What you are asked to do:
The records below need to be restated word for word.

(Exercise input Opens)

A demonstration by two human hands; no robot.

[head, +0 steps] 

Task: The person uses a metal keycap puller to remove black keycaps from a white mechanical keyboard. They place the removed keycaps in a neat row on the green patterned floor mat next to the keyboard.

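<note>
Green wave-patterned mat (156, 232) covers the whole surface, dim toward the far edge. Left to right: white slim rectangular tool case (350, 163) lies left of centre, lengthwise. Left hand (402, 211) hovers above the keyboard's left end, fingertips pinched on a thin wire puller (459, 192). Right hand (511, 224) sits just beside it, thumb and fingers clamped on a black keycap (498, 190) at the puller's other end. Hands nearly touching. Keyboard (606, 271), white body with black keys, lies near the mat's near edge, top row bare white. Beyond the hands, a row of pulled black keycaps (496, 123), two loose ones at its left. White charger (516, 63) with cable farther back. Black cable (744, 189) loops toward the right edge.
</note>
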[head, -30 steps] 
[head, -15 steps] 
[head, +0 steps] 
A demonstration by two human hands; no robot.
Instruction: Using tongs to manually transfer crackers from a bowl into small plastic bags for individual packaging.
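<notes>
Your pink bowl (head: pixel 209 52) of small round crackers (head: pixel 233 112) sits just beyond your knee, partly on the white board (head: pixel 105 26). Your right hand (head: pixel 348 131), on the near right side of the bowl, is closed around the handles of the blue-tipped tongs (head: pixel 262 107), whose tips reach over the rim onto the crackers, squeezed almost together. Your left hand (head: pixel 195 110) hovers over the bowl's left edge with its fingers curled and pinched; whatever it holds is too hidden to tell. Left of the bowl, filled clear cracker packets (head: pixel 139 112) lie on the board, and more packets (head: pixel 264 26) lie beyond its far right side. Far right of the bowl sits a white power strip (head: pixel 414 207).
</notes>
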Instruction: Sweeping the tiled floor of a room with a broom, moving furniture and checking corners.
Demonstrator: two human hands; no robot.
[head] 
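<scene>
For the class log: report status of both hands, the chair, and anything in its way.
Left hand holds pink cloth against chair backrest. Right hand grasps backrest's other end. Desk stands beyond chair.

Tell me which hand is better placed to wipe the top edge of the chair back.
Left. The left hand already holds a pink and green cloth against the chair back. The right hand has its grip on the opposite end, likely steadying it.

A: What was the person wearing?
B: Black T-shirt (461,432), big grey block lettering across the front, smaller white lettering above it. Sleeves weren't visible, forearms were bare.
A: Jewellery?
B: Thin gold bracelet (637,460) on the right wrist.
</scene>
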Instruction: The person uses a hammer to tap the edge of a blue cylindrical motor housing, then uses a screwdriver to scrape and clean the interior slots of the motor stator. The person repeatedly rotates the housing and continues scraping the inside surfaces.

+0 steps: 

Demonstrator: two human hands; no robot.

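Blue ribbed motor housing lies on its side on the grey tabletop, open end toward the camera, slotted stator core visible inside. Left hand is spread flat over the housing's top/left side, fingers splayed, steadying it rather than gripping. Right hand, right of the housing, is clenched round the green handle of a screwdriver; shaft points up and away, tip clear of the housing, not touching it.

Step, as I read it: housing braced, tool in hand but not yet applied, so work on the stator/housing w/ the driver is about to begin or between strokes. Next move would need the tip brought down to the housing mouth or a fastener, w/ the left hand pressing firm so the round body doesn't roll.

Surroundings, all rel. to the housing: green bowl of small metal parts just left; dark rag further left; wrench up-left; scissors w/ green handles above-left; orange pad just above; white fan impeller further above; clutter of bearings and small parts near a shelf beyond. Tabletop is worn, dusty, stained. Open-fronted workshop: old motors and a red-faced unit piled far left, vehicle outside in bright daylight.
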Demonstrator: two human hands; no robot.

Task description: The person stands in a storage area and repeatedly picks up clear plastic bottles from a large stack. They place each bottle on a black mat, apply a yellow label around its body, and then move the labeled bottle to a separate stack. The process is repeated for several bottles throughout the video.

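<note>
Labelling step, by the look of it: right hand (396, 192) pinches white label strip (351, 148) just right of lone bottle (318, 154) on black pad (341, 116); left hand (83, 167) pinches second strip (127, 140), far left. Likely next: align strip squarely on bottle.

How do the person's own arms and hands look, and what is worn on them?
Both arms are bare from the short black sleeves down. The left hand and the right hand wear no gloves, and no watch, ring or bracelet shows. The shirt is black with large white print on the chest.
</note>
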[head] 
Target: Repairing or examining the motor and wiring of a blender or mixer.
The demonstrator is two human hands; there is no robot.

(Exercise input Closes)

Reply:
A demonstration by two human hands; no robot.

[head, +0 steps] 

Task: The person uses a metal keycap puller to remove black keycaps from a white mechanical keyboard. They place the removed keycaps in a neat row on the green patterned floor mat next to the keyboard.

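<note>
Green wave-patterned mat (156, 232) covers the whole surface, dim toward the far edge. Left to right: white slim rectangular tool case (350, 163) lies left of centre, lengthwise. Left hand (402, 211) hovers above the keyboard's left end, fingertips pinched on a thin wire puller (459, 192). Right hand (511, 224) sits just beside it, thumb and fingers clamped on a black keycap (498, 190) at the puller's other end. Hands nearly touching. Keyboard (606, 271), white body with black keys, lies near the mat's near edge, top row bare white. Beyond the hands, a row of pulled black keycaps (496, 123), two loose ones at its left. White charger (516, 63) with cable farther back. Black cable (744, 189) loops toward the right edge.
</note>
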[head, -30 steps] 
[head, -15 steps] 
[head, +0 steps] 
A demonstration by two human hands; no robot.
Instruction: Using tongs to manually transfer crackers from a bowl into small plastic bags for individual packaging.
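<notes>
Your pink bowl (head: pixel 209 52) of small round crackers (head: pixel 233 112) sits just beyond your knee, partly on the white board (head: pixel 105 26). Your right hand (head: pixel 348 131), on the near right side of the bowl, is closed around the handles of the blue-tipped tongs (head: pixel 262 107), whose tips reach over the rim onto the crackers, squeezed almost together. Your left hand (head: pixel 195 110) hovers over the bowl's left edge with its fingers curled and pinched; whatever it holds is too hidden to tell. Left of the bowl, filled clear cracker packets (head: pixel 139 112) lie on the board, and more packets (head: pixel 264 26) lie beyond its far right side. Far right of the bowl sits a white power strip (head: pixel 414 207).
</notes>
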Instruction: Sweeping the tiled floor of a room with a broom, moving furniture and checking corners.
Demonstrator: two human hands; no robot.
[head] 
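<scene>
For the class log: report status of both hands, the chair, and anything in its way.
Left hand holds pink cloth against chair backrest. Right hand grasps backrest's other end. Desk stands beyond chair.

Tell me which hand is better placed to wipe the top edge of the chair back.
Left. The left hand already holds a pink and green cloth against the chair back. The right hand has its grip on the opposite end, likely steadying it.

A: What was the person wearing?
B: Black T-shirt (461,432), big grey block lettering across the front, smaller white lettering above it. Sleeves weren't visible, forearms were bare.
A: Jewellery?
B: Thin gold bracelet (637,460) on the right wrist.
</scene>
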Instruction: The person uses a hammer to tap the edge of a blue cylindrical motor housing, then uses a screwdriver to scrape and clean the interior slots of the motor stator. The person repeatedly rotates the housing and continues scraping the inside surfaces.

+0 steps: 

Demonstrator: two human hands; no robot.

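Blue ribbed motor housing lies on its side on the grey tabletop, open end toward the camera, slotted stator core visible inside. Left hand is spread flat over the housing's top/left side, fingers splayed, steadying it rather than gripping. Right hand, right of the housing, is clenched round the green handle of a screwdriver; shaft points up and away, tip clear of the housing, not touching it.

Step, as I read it: housing braced, tool in hand but not yet applied, so work on the stator/housing w/ the driver is about to begin or between strokes. Next move would need the tip brought down to the housing mouth or a fastener, w/ the left hand pressing firm so the round body doesn't roll.

Surroundings, all rel. to the housing: green bowl of small metal parts just left; dark rag further left; wrench up-left; scissors w/ green handles above-left; orange pad just above; white fan impeller further above; clutter of bearings and small parts near a shelf beyond. Tabletop is worn, dusty, stained. Open-fronted workshop: old motors and a red-faced unit piled far left, vehicle outside in bright daylight.
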Demonstrator: two human hands; no robot.

Task description: The person stands in a storage area and repeatedly picks up clear plastic bottles from a large stack. They place each bottle on a black mat, apply a yellow label around its body, and then move the labeled bottle to a separate stack. The process is repeated for several bottles throughout the video.

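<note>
Labelling step, by the look of it: right hand (396, 192) pinches white label strip (351, 148) just right of lone bottle (318, 154) on black pad (341, 116); left hand (83, 167) pinches second strip (127, 140), far left. Likely next: align strip squarely on bottle.

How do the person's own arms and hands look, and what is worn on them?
Both arms are bare from the short black sleeves down. The left hand and the right hand wear no gloves, and no watch, ring or bracelet shows. The shirt is black with large white print on the chest.
</note>
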[head] 
Target: Repairing or examining the motor and wiring of a blender or mixer.
The demonstrator is two human hands; there is no robot.

There's nothing more to this exercise.